During TWiV 759, there was talk of bubbles, cults, manual transmissions, deprogramming, schizophrenia and apophenia.  So I thought because my last name is German and apophenia comes from the German word Apophänie and the term was coined in 1958, my birth year, who better to put it all together with meaningful connections than me.

So here goes.  A cult is just a bubble of people that share a common crazy idea.  The people may not be crazy overall, in fact most would not stand out in a crowd.  Professor Rosenfeld let the world know that Professor Racaniello belongs to the cult of three-pedal driving.  I was a proud member of the same cult for 10 straight cars.  I thought those outside of my bubble (from inside a cult, it always looks like a bubble) were nuts.  They spent more money, got less performance and used more gasoline than I did.  An added bonus was I was more engaged when driving.  Another advantage, in recent years a manual transmission has made a car almost theft proof.  All good things.  But times change.  The new automatic transmissions are much better.  They still cost more and are not as engaging, but they get better MPG and better 0-60 times, and the resale value is much better.

So how do you deprogram a member of the three-pedal driving cult?  Get them to drive an electric car.  An EV is the opposite of a stick shift car.  You want to accelerate, you just press on the accelerator and the car just goes faster.  No shifting by the driver or the car (one exception, the Porsche has a two speed transmission).  No muss, no fuss, just smooth acceleration from an EV.

If Professor Racaniello is too deep into the cult to be deprogrammed, he may want to check out National Stick Shift Day, July 16:

Thanks for the shows,


Kirt writes:

Hi Vince et al.

Do we know if seasonal flu existed before 1918?

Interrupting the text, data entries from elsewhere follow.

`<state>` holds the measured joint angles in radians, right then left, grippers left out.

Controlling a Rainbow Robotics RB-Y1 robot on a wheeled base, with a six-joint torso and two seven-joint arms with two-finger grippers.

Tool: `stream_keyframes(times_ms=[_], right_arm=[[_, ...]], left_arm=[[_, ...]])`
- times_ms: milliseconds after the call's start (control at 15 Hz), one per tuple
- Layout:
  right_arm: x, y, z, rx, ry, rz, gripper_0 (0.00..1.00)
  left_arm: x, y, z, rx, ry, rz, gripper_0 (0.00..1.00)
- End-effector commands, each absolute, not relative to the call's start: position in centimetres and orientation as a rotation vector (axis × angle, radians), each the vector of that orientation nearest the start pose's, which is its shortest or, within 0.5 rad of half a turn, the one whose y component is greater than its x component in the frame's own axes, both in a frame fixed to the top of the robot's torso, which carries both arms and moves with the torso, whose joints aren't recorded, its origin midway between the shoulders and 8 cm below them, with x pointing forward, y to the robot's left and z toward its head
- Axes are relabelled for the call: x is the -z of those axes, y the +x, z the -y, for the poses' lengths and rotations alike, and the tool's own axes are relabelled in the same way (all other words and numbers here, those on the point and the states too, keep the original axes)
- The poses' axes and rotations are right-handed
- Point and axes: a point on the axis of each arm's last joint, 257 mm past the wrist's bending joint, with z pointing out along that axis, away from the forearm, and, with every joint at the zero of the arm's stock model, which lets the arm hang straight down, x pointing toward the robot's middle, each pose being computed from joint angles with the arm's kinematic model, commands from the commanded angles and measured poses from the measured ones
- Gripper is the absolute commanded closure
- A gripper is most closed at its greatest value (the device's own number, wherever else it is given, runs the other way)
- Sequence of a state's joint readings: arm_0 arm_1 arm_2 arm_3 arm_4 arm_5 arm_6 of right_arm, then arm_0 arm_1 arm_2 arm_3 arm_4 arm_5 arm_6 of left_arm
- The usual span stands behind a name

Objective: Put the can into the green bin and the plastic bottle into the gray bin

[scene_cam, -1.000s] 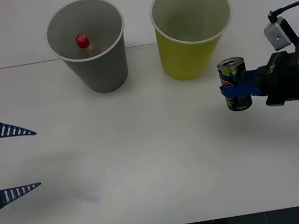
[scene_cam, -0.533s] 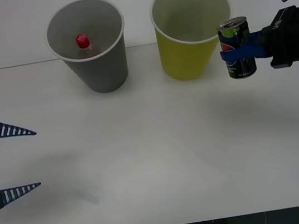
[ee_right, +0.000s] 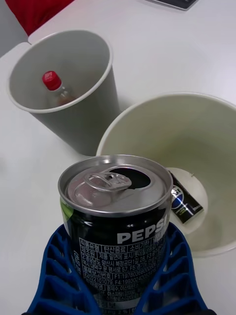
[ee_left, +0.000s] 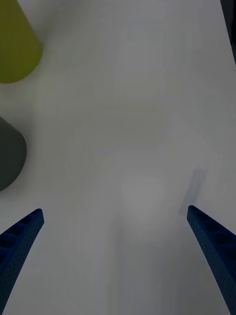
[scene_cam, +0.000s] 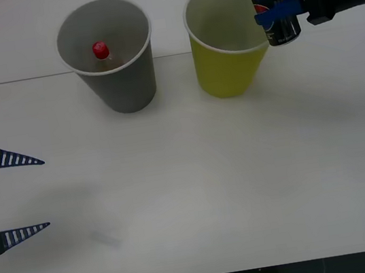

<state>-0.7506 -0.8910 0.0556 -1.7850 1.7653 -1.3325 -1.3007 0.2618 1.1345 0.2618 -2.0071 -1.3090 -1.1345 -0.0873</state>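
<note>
The can, dark with a silver top, hangs tilted over the right rim of the green bin, with my right gripper shut on it. In the right wrist view the can sits between the blue fingers, above the green bin's pale inside. The plastic bottle with its red cap stands inside the gray bin, also seen in the right wrist view as the bottle in the gray bin. My left gripper is open above the table's left side.
A small dark label-like shape shows on the green bin's floor. The two bins stand side by side at the back of the white table. The left wrist view shows the green bin and the gray bin at its edge.
My right gripper has lifted the can from table height up and toward the back, to the green bin's right rim. The left arm has not moved.
</note>
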Motion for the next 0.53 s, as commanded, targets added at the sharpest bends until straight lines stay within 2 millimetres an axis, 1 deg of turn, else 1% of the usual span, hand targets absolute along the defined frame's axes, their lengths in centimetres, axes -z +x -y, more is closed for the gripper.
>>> stream_keyframes(times_ms=[67, 200, 267, 533], right_arm=[[-1.5, 53.7, 15.6, -0.335, -0.969, -1.970, 1.00], [-1.8, 55.8, 15.3, -0.295, -0.954, -1.993, 1.00], [-1.7, 56.6, 15.1, -0.280, -0.951, -2.004, 1.00], [-1.4, 58.4, 14.9, -0.263, -0.926, -2.042, 1.00]], left_arm=[[16.7, 34.1, -28.6, 0.118, 1.762, -1.444, 0.00], [16.7, 34.1, -28.6, 0.118, 1.762, -1.444, 0.00], [16.7, 34.1, -28.6, 0.118, 1.762, -1.444, 0.00], [16.7, 34.1, -28.6, 0.118, 1.762, -1.444, 0.00]])
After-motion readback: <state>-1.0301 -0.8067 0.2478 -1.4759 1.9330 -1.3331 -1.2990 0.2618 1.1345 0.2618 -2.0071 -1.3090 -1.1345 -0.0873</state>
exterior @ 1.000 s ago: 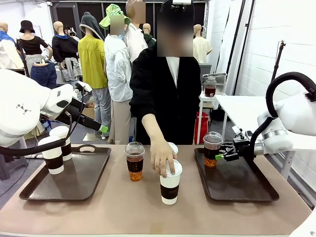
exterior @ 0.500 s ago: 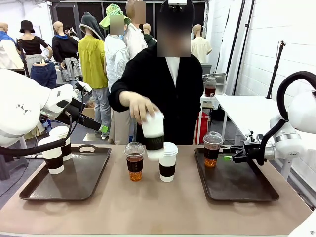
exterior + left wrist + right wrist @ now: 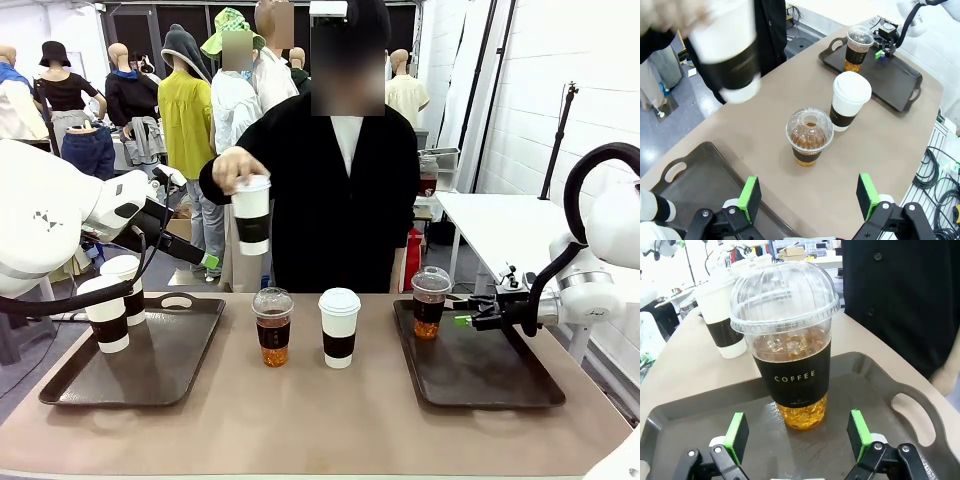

I’ve been been wondering about this for a long time and i’ve not come across a satisfying answer.

There might be a paper out there that addresses this, but i haven’t been able to find it.

How could we investigate this? is it even possible to know?

I expect an RNA virus would be hard to recover from exhumed remains?

And death records couldn’t distinguish influenza from coronavirus or others?



Greg writes:


Listening to Q&A with A&V and hearing Amy complain about those weighing in on the lab leak theory reminded me of this classic Stewart Lee bit:

“A lot of people think the Loch Ness Monster doesn’t exist, don’t they. Now, I don’t know anything about zoology, biology, geology, geography, marine biology, cryptozoology, evolutionary theory, evolutionary biology, meteorology, limnology, history, herpetology, paleontology or archaeology, but I think….(long pause)…  what if a dinosaur had got in the lake…”

I’ve been listening to TWiV since 15 March 2020, starting with the amazing TWIV 591 episode with Ralph Baric that I listened to as I drove my daughter home from college when campus closed, so it’s really been the soundtrack to the pandemic for me.  I’m only a chemistry PhD and a fake one at that (a theorist), so I find the discussion incredibly valuable.  The questions you ask when discussing papers — drink when Vincent says “plaque assay!” — are, to me, just as valuable, if not more so, than the content of the papers themselves.  This podcast makes its audience not only better informed but better consumers of information.  Bravo.